Many physicians are concerned that free drug samples often tempt them to start their patients on medication regimens, which they will not be able to continue to offer for free in the future. This often leads to life-threatening interruptions in the therapy when patients cannot afford to pay for the full course of treatment with branded meds out of their pockets.

Expenditures on free drug samples may lead to higher retail prices for these drugs

Big Pharma spends around $30 billion per year to persuade consumers to buy their drugs, a large portion of that budget being free drug samples given to doctors. Pharma giants eventually make up for the expenditures associated with free drug sampling through increased retail prices for these drugs and higher sales volumes. So, oftentimes, it is the low-income uninsured patient who ends up losing.

Free samples do not always reach patients they are meant for

One of the reasons why doctors agree to accept free samples from pharmaceutical reps is to help improve the overall quality of patient care and provide targeted aid to patients who are struggling financially and cannot otherwise afford vital brand-name medications. However, the available data suggest that it is not always those most in need who get the samples. A few studies show that many doctors would often give free samples to high-income patients instead of the uninsured, underprivileged audience they are intended for.

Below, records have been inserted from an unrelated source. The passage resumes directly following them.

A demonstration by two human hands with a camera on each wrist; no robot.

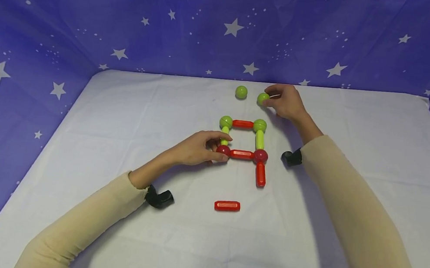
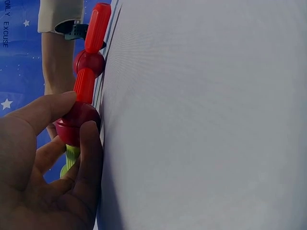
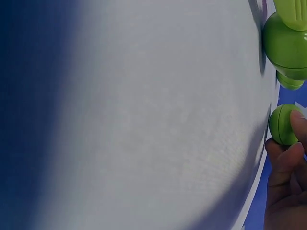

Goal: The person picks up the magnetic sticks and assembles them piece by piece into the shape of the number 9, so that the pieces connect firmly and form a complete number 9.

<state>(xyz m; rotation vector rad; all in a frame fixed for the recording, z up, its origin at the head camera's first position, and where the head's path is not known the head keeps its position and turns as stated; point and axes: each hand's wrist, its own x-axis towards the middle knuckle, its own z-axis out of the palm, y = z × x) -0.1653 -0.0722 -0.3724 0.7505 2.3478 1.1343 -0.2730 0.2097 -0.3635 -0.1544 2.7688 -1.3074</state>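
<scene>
My left hand (image 1: 199, 148) pinches the left red ball (image 2: 79, 120) of a joined frame between thumb and fingers. That frame is made of two green balls (image 1: 260, 126), two red balls (image 1: 260, 156), red rods (image 1: 242, 154) and yellow-green rods (image 1: 260, 140). From the right red ball another red rod (image 1: 260, 175) points toward me. Behind the frame, my right hand (image 1: 287, 102) holds a loose green ball (image 3: 283, 125) between thumb and fingertips. A second loose green ball (image 1: 241, 92) lies just to its left.
A single red rod (image 1: 227, 206) lies in front of the frame on the white cloth (image 1: 171, 247). Black wrist-worn pieces (image 1: 159, 198) stick out from both sleeves. A blue star-patterned curtain (image 1: 195, 18) stands behind and beside the table.
</scene>
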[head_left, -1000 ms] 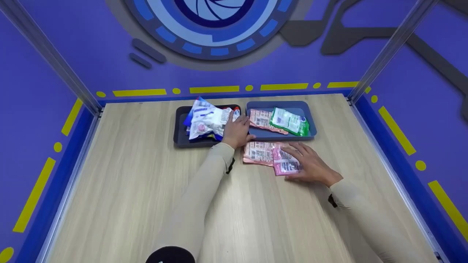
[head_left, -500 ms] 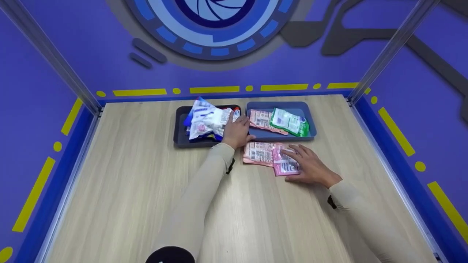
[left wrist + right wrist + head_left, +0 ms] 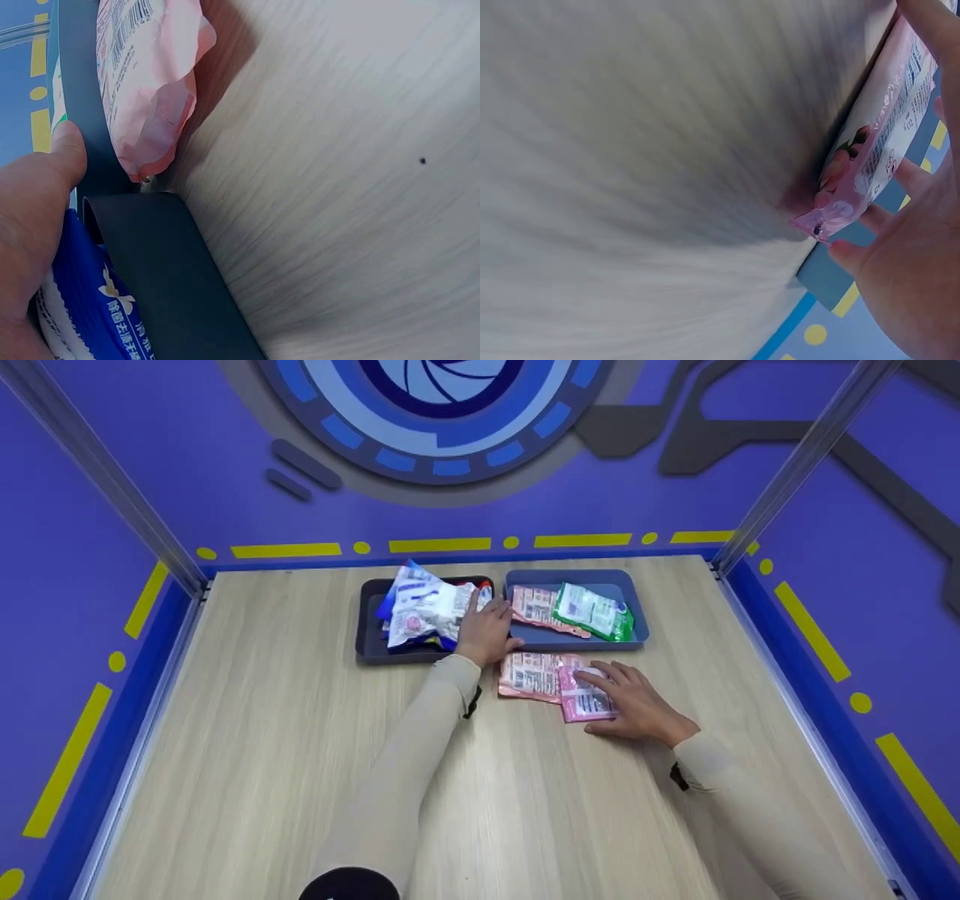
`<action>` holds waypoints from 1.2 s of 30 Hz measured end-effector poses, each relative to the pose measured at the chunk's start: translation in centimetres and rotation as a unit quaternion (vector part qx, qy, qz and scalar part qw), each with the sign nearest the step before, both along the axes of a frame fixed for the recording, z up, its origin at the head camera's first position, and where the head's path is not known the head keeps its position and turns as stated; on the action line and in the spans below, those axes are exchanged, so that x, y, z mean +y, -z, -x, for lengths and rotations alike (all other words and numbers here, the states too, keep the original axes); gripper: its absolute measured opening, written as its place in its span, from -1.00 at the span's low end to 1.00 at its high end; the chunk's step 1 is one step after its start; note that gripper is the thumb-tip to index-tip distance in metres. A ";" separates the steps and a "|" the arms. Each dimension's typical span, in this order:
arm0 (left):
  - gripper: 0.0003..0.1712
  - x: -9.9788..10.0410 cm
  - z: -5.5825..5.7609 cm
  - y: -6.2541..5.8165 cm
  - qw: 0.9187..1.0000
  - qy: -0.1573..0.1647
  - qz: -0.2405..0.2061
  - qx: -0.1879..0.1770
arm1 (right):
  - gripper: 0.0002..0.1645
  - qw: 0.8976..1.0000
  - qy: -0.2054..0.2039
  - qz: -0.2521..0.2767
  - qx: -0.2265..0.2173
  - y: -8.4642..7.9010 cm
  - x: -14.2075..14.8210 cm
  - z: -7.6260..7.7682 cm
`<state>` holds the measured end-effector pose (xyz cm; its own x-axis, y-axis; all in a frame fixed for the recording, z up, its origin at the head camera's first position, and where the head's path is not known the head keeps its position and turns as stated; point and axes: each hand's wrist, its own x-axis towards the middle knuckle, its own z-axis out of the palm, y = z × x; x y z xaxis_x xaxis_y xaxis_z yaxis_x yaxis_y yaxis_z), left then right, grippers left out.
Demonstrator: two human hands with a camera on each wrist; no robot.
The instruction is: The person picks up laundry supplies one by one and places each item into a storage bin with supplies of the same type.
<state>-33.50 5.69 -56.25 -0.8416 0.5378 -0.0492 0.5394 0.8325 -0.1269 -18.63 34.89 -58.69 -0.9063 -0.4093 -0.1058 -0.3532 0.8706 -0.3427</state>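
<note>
My left hand (image 3: 486, 631) rests over the inner end of the dark tray (image 3: 369, 649), fingers on a white packet (image 3: 424, 611) and thumb at the blue-grey tray's rim (image 3: 577, 646). In the left wrist view its thumb (image 3: 69, 154) lies extended across the rim, above a blue packet (image 3: 90, 296). My right hand (image 3: 637, 705) is spread at the right end of a pink packet (image 3: 577, 697) lying on the table. The right wrist view shows its fingers along the far side of that pink packet (image 3: 870, 150). A peach packet (image 3: 529, 675) lies to its left, partly overlapped.
Inside the blue-grey tray are a peach packet (image 3: 540, 606) and a green-and-white packet (image 3: 592, 611). Several packets are heaped in the dark tray. Both trays stand side by side at the back of the wooden table (image 3: 262, 735), near the purple back wall (image 3: 225, 502).
My right hand has shifted very slightly over the pink packet. The left hand, the trays and the packets stay in place.
</note>
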 end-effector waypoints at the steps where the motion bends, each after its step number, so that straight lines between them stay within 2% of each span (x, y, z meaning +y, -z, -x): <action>1: -0.12 0.0 0.0 0.0 1.000 0.000 0.001 0.000 | 0.12 1.000 0.003 -0.002 -0.003 0.0 0.0 0.0; 9: -0.12 0.0 0.0 -0.1 1.000 -0.004 -0.001 -0.011 | 0.07 1.000 0.016 0.001 -0.026 -0.5 0.0 0.2; 21: -0.13 0.0 -0.2 -0.3 1.000 -0.003 -0.003 -0.009 | 0.08 0.999 0.027 0.003 -0.037 -0.7 -0.2 0.1; 28: -0.12 0.0 -0.1 -0.3 1.000 -0.002 0.000 -0.013 | 0.06 0.999 0.026 0.007 -0.029 -0.8 -0.3 0.2; 36: -0.12 -0.1 -0.1 -0.1 1.000 0.001 -0.009 -0.007 | 0.05 0.998 0.041 0.010 -0.045 -0.8 -0.3 0.3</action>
<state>-33.38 5.63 -56.14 -0.8398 0.5405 -0.0504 0.5427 0.8334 -0.1045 -18.90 34.60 -57.92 -0.9238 -0.3373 -0.1814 -0.2483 0.8881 -0.3867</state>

Moreover, it is not unheard of for doctors to keep the free samples to themselves and their family members or even sell those on to someone else, which is not only unethical but also downright criminal.

The Takeaways

Doctors who give away free drug samples to their patients mean well and simply seek to offer the best and most innovative treatment options to those who cannot afford to pay for the expensive Rx medicines out of pocket. However, most experts agree that this practice is just a band aid approach that cannot fix the bigger problem or secure any long-term health benefits for the patient.

The opponents of the idea of distributing free samples among doctors also say this practice is dangerous since it might corrupt the physician’s decision-making and tempt him to prescribe more expensive brand-name products over cheaper generic drugs.

Forbidding doctors to accept free samples from drug reps is not a viable option. It is unlikely to put a stop to drug advertising, but will surely deprive many poor patients of what might be their only chance of getting quality medical advice and treatment. The solution is yet to be found, apparently.